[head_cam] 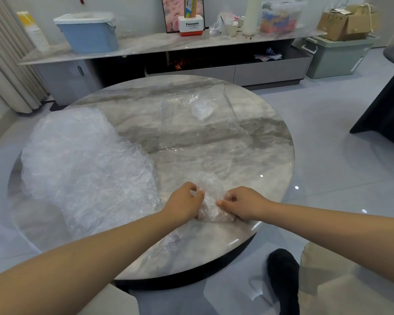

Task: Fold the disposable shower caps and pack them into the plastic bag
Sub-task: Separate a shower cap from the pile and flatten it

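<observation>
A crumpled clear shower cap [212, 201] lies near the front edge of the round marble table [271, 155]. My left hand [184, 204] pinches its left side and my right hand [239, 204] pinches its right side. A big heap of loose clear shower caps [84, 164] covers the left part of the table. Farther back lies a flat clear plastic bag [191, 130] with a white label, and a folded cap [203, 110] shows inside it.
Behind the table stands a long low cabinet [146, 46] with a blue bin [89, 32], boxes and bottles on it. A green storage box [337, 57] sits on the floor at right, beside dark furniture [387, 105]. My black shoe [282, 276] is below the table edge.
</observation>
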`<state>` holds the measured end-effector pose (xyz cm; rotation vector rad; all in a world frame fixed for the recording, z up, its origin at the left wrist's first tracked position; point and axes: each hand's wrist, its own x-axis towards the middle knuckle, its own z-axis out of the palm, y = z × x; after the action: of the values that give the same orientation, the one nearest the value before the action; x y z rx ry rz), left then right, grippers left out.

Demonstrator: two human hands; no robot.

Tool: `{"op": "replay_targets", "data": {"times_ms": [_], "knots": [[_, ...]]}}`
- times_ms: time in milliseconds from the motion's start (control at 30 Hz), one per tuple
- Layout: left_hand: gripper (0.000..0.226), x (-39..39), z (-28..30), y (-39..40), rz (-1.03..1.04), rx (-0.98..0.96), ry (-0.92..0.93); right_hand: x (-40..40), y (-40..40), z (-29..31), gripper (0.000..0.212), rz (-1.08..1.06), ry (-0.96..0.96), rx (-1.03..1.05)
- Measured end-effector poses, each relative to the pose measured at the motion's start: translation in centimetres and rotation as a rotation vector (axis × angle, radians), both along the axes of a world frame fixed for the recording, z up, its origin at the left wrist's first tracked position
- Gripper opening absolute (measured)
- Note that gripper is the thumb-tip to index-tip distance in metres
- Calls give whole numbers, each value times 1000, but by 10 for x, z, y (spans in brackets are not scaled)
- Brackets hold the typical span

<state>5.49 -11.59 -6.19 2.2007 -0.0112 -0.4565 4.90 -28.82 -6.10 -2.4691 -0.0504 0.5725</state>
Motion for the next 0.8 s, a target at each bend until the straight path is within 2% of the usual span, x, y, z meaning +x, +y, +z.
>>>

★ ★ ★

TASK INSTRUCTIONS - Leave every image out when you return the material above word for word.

REPLY TO THE EXERCISE -
[head_cam] 

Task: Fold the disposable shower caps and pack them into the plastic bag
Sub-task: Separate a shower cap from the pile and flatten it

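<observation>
A crumpled clear shower cap [212, 201] lies near the front edge of the round marble table [271, 155]. My left hand [184, 204] pinches its left side and my right hand [239, 204] pinches its right side. A big heap of loose clear shower caps [84, 164] covers the left part of the table. Farther back lies a flat clear plastic bag [191, 130] with a white label, and a folded cap [203, 110] shows inside it.
Behind the table stands a long low cabinet [146, 46] with a blue bin [89, 32], boxes and bottles on it. A green storage box [337, 57] sits on the floor at right, beside dark furniture [387, 105]. My black shoe [282, 276] is below the table edge.
</observation>
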`<state>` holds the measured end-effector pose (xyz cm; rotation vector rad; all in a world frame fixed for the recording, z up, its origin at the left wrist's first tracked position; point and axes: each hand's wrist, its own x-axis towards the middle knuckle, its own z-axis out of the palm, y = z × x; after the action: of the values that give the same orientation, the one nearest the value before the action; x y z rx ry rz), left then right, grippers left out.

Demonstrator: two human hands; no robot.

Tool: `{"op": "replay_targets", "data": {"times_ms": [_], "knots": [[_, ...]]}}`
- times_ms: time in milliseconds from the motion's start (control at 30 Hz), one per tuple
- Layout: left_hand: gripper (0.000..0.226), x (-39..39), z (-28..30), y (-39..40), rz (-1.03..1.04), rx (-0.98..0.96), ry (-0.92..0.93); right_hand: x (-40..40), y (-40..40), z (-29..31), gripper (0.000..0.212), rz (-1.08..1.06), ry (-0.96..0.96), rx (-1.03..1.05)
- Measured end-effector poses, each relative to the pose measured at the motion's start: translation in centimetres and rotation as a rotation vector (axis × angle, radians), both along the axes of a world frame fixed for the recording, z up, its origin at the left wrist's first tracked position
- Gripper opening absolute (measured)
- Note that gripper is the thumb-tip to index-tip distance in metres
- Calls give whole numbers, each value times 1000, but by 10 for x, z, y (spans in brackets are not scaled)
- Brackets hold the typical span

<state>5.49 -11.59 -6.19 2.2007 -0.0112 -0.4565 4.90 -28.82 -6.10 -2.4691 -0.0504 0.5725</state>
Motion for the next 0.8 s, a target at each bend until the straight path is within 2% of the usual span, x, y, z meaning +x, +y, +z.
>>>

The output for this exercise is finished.